Phase 1 of Project: Infrastructure Setup

We need to set up the following components:

1. Jenkins

  • Install Jenkins for CI/CD pipeline management.

  • Install required CLI tools to interact with the Kubernetes cluster.

  • Install kubectl for Kubernetes operations.

  • Install Trivy, as Jenkins does not have it by default.
    (Trivy is used to detect known security issues, such as CVEs — Common Vulnerabilities and Exposures — in applications and infrastructure before deployment*.)*

  • Install Java, which is a prerequisite for setting up Jenkins.

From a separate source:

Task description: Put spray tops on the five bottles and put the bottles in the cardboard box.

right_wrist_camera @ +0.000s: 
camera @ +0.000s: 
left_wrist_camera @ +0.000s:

  • Install Docker to enable Jenkins to build and manage containerized applications.

2. Nexus

  • Set up Nexus Repository Manager using a Docker container.

  • Allocate a minimum of 4GB storage and 4GB RAM for smooth performance.

3. SonarQube

  • Deploy SonarQube Community Edition using Docker for code quality and static analysis.

4. Infrastructure Server (InfraServer)

  • Configure a dedicated VM to execute commands for creating and managing the EKS Cluster.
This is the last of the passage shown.